1. THE GRASS IS SOFT AND COOL. I can feel it on my skin, through my clothes. The wind whispers and rattles through the grass, and the trees creak and moan. There's a slight chill in the air, but I ignore it. Goosebumps ripple my bare arms, but I ignore that, too. I ignore everything and nothing. The world is alive around me, alive and thrumming, but in the middle is me. I feel like the white space in the corner of an otherwise full canvas. I'm very tired, but I can't sleep. My body rebels, but I ignore it. It doesn't know what's good for it. I don't, either, of course, but at least I know enough to avoid my dreams.

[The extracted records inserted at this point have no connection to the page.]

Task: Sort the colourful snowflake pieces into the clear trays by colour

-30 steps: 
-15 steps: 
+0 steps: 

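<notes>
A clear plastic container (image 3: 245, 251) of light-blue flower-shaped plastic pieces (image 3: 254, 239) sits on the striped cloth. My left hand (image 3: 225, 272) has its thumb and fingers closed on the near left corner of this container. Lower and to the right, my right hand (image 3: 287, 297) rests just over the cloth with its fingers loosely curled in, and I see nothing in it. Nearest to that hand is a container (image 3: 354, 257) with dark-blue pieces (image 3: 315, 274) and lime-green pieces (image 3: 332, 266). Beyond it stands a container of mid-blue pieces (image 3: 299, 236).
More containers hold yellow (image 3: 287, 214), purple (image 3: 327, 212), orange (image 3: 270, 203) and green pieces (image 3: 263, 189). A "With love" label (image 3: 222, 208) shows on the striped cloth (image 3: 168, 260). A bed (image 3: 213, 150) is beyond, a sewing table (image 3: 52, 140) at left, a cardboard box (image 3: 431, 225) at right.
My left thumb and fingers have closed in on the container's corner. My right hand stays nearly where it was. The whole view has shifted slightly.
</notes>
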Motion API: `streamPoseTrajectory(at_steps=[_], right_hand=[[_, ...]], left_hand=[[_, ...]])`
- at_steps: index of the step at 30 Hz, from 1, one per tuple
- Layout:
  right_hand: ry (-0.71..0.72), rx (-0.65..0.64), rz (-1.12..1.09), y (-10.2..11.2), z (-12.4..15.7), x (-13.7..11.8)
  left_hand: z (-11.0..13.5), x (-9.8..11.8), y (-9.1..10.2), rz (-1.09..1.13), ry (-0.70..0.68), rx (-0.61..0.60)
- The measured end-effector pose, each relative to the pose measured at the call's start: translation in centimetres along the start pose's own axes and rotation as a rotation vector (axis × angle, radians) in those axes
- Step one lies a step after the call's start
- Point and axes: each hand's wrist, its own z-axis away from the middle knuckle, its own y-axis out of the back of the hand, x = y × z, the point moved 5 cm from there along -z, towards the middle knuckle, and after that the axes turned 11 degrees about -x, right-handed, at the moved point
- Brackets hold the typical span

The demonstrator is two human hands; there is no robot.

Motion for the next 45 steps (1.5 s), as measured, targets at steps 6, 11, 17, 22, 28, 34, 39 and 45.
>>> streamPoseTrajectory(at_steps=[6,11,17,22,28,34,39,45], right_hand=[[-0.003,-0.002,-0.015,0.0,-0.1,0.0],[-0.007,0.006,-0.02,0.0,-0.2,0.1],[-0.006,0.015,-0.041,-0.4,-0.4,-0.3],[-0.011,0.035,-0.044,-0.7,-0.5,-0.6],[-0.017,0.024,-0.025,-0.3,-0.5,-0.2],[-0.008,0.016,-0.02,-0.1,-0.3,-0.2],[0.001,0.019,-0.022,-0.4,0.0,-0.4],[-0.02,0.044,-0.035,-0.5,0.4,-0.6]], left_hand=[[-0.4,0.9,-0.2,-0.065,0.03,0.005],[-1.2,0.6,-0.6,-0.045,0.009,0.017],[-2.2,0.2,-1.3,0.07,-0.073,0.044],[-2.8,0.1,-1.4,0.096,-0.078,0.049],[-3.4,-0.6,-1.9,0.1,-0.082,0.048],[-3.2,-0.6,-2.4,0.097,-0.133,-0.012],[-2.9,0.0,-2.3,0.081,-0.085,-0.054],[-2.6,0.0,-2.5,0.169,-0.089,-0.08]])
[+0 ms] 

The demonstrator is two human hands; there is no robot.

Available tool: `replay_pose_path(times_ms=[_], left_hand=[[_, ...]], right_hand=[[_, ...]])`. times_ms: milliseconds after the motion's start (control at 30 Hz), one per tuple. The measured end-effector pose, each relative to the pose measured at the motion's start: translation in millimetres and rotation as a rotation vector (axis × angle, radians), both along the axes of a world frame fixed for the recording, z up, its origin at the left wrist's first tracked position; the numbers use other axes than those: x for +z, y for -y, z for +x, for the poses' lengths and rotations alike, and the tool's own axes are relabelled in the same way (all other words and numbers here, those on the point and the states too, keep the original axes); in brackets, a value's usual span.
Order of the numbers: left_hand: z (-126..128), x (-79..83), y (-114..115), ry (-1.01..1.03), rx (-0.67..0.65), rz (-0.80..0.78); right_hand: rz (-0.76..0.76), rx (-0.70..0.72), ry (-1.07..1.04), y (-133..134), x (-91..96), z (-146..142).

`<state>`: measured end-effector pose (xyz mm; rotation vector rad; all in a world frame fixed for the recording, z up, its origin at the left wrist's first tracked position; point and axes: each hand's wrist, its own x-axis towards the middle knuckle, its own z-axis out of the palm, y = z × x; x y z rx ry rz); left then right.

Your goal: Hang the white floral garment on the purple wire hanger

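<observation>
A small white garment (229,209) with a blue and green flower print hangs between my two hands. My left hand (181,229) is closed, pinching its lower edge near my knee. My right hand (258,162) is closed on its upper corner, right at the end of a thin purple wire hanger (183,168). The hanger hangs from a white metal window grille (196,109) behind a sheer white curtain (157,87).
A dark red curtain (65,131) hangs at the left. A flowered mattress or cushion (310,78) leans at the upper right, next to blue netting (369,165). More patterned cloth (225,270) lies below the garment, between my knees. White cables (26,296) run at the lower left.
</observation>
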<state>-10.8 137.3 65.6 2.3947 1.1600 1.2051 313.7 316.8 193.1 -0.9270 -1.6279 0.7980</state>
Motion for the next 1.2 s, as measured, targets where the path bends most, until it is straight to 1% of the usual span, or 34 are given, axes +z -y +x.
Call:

The fire whip cracks into the air. My body hums with anticipation. This is the moment. There is no turning back. I pull the whip back, let the moment seep into my bones. Will I be the same man tomorrow? If not, who will I be? Better? Worse? Indifferent? I have no answers. Never have. Will I ever? Time to find out.
Azula's voice, hard and brittle. Her voice has always been like that, like her eyes, even when she was a little girl. There's something new there, though, something different, something…
Unnatural…
"Zu-Zu," she says, "I don't mean to intrude on the moment, but that whip's not hot enough to kill."
In the memory, I sigh. "I know."
I strike.
My eyes snap open. I sit up in the early morning darkness, run my hands through my hair and down my face. Dammit. I clench my fists, feel the grass and the dirt crunch between my fingers. Gods-dammit. I lift my hands, spread them open, watch the grass and the dirt drift off with the wind. Fuck. I beat my hands against my pants, shaking off the grime. My clothes are dirty, torn, well on their way towards being rags. Doesn't matter what else I do to them, I suppose.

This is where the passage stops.